## Problem to work on
The result should be every line of the listing that holds the word "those".

____

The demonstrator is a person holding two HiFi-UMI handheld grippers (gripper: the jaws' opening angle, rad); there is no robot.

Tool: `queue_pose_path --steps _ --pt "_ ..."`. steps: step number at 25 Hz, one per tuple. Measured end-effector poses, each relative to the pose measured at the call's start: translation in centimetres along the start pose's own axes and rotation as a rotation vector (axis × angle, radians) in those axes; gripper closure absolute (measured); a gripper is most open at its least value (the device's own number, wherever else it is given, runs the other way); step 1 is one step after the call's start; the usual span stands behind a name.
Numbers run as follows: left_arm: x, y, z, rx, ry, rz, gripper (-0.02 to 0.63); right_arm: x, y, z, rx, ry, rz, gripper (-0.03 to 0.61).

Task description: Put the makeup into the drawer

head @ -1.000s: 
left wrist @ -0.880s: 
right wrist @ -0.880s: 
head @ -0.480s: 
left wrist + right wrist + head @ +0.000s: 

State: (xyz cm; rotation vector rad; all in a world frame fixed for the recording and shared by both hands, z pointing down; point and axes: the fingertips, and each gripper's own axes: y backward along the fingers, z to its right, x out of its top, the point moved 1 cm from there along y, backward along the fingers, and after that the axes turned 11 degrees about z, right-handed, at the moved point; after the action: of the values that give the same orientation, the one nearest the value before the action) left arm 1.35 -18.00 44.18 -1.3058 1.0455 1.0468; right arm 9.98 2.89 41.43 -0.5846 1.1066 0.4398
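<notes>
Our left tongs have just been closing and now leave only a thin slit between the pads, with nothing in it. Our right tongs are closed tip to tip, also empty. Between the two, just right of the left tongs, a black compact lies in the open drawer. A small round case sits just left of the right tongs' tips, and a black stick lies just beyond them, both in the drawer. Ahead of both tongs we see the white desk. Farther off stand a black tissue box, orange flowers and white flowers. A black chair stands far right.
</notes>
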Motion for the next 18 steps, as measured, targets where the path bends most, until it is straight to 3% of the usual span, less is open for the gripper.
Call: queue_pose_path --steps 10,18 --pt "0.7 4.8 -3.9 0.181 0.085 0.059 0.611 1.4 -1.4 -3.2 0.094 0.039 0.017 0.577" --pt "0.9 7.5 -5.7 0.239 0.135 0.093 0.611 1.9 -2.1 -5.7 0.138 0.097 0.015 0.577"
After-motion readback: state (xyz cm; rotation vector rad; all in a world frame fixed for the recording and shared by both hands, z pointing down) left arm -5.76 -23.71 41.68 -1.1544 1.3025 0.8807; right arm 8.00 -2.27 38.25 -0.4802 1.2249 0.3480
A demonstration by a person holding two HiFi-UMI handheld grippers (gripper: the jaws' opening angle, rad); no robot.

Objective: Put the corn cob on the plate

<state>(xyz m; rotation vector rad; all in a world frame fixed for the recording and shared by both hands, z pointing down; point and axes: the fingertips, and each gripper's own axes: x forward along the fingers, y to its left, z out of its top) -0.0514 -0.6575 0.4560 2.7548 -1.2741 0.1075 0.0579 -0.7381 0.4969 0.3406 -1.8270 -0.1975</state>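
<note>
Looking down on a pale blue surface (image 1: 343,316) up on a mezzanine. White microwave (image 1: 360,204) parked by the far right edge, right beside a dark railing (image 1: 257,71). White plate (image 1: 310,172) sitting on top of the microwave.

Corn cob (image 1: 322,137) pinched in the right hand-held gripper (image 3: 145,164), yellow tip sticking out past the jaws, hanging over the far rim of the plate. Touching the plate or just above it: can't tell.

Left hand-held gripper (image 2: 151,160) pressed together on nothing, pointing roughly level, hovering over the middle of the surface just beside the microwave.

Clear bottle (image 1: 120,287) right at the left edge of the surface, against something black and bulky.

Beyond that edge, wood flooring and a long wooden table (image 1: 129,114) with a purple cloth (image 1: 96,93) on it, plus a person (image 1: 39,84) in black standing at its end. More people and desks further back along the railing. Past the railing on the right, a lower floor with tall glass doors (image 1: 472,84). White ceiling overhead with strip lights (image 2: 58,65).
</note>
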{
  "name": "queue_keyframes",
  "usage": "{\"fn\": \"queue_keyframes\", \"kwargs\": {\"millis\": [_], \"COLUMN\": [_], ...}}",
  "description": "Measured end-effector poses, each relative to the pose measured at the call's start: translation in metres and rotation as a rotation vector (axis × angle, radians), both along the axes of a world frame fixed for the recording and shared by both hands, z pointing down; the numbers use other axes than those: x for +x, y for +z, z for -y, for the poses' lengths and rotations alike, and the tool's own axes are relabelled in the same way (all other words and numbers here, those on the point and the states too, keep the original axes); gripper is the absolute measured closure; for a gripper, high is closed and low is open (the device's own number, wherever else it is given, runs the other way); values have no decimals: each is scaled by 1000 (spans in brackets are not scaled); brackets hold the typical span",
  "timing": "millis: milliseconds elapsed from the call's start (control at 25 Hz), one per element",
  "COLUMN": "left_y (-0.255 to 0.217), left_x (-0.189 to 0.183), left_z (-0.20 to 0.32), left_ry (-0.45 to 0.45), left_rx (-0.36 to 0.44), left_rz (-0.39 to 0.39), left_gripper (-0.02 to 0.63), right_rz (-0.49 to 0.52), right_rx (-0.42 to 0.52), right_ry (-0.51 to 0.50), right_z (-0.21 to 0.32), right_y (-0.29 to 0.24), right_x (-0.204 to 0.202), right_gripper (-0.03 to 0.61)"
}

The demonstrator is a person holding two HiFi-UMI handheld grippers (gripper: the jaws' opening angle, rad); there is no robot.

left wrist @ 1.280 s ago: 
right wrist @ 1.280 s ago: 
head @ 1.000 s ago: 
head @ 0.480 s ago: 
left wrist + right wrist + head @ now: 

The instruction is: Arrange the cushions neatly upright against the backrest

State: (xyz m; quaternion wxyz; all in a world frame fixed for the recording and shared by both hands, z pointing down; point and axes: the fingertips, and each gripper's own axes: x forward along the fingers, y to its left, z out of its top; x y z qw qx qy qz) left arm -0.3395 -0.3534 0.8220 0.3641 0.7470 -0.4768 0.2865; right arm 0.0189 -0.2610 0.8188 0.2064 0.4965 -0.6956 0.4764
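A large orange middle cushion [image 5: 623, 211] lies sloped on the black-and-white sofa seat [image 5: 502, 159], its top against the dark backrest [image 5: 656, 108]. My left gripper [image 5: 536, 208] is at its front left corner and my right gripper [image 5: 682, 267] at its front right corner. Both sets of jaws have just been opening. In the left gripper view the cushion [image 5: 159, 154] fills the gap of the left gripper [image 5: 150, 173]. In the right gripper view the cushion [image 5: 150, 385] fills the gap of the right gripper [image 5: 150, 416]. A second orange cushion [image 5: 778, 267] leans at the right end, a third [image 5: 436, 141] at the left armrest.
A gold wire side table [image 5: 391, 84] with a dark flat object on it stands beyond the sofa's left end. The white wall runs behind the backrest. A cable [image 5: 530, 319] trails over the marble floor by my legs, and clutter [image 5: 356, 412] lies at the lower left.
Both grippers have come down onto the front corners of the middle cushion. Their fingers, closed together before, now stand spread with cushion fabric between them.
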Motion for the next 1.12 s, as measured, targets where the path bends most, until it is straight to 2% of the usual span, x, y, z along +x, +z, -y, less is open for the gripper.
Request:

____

## Result below
Tool: `queue_pose_path --steps _ --pt "_ ..."`. steps: step number at 25 Hz, one per tuple. Measured end-effector poses, each relative to the pose measured at the call's start: translation in centimetres along the start pose's own axes and rotation as a rotation vector (axis × angle, radians) in those axes; gripper closure absolute (measured); a gripper is most open at its least value (the device's own number, wherever else it is given, runs the other way); step 1 is one step after the call's start; the usual span stands behind a name.
  "description": "Measured end-effector poses, each relative to the pose measured at the call's start: translation in metres and rotation as a rotation vector (axis × angle, radians), both along the axes of a world frame fixed for the recording and shared by both hands, z pointing down; the numbers use other axes than those: x for +x, y for +z, z for -y, for the poses' lengths and rotations alike, and the tool's own axes are relabelled in the same way (all other words and numbers here, those on the point and the states too, keep the original axes); gripper is the absolute measured closure; for a gripper, high is closed and low is open (the device's own number, wherever else it is given, runs the other way); values have no decimals: each is scaled by 1000 (spans in brackets are not scaled); brackets hold the typical span",

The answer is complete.